Genotypes of the gltA genes were determined when unique sequence variants with ≥ 1 nucleotide difference were found in each isolate by comparing the gltA sequences using Genetyx software Ver 12 (Genetyx Corporation, Tokyo, Japan). Representative isolates from each genotype were further analyzed by sequencing their rpoB genes.
2.7 Sequence homology analysis
The gltA and rpoB sequences of representative strains were compared with genomic sequences of prokaryotes registered in the GenBank/EMBL/DDBJ database using the BLAST program.
2.8 Phylogenetic analysis
Based on evolutionary model selection using JModelTest2 [31] with Akaike’s information criterion corrected for finite sample sizes (AICc) [32], the generalized time-reversible substitution model with four gamma-distributed categories and a proportion of invariant sites (GTR + G + I) model was the best available model for the phylogenetic analyses based on the gltA sequences.

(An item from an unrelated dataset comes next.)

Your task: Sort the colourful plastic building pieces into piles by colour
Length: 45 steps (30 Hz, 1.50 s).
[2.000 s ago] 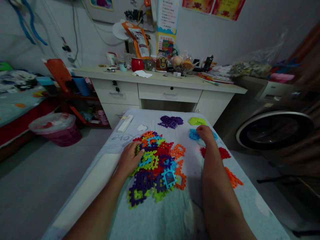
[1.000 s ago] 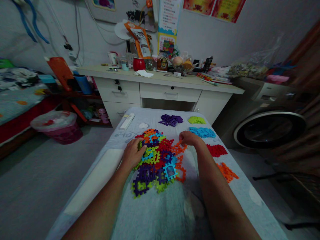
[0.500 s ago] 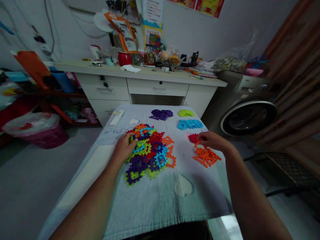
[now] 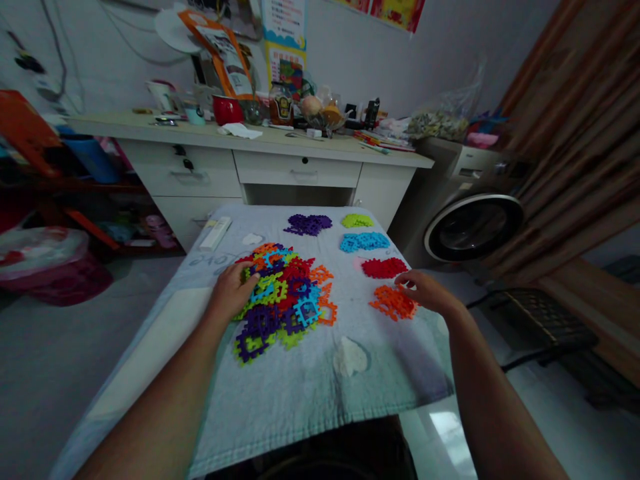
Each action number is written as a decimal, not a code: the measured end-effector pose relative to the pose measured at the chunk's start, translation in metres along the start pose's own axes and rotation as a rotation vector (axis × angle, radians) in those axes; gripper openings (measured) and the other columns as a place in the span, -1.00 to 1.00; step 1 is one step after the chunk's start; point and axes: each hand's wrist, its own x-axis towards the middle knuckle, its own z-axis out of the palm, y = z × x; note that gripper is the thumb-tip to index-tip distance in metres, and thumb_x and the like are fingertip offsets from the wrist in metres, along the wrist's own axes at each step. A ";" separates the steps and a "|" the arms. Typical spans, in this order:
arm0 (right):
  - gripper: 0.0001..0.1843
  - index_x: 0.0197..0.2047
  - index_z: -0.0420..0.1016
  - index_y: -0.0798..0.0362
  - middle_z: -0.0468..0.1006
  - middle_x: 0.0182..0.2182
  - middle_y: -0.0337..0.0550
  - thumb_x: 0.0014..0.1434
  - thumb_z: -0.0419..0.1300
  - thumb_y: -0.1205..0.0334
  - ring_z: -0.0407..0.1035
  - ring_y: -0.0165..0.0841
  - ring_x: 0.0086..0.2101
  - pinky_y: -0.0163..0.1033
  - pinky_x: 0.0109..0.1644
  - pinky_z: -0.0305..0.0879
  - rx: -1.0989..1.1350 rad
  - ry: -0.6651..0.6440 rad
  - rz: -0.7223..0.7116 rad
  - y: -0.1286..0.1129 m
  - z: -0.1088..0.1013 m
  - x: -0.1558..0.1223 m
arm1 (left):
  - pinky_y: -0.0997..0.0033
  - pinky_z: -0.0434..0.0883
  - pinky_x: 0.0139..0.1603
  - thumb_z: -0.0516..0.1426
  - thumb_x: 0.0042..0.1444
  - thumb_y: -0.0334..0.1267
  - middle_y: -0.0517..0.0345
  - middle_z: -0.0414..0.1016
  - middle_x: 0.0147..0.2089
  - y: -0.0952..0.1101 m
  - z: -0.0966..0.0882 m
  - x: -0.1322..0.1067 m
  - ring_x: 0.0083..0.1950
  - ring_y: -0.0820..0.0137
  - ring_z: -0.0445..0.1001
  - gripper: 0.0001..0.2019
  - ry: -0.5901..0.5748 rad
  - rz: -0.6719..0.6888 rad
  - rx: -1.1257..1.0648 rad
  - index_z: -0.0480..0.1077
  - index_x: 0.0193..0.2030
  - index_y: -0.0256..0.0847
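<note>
My left hand (image 4: 231, 291) rests against the left side of a heap of mixed plastic interlocking pieces (image 4: 280, 287), thumb and fingers apart. Toothed square frames in purple, green, blue, red and orange make up the heap. My right hand (image 4: 429, 291) hovers at the right edge of a pile of orange interlocking pieces (image 4: 393, 303), its thumb and finger parted with nothing visible between them. Just beyond lies a red pile (image 4: 384, 268). Farther back are a blue pile (image 4: 364, 241), a small green pile (image 4: 357, 221) and a purple pile (image 4: 309, 225).
A pale blue cloth (image 4: 300, 407) covers the table. A white oblong item (image 4: 216, 233) lies at its far left. Behind stands a cluttered white desk (image 4: 295, 167), with a washing machine (image 4: 470, 220) to the right and a pink bin (image 4: 55, 273) on the left.
My right hand has lifted slightly off the orange pile and shifted right, its fingers opening and uncovering the red pile. My left hand stays at the mixed heap. The view has turned slightly right.
</note>
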 end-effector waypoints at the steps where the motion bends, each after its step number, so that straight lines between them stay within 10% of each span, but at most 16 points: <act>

A phylogenetic tree of the gltA sequences was constructed using the maximum-likelihood method based on the GTR + G + I model in MEGA 7 [33]. Known Bartonella species (N = 40), bat-associated Bartonella strains (N = 420) derived from 36 countries, and Brucella melitensis 16M as an outgroup were included in this analysis. Strain names, host types, host scientific names, countries where the bats and ectoparasites were collected are summarized together with references and the gltA accession numbers in supplementary Table 1.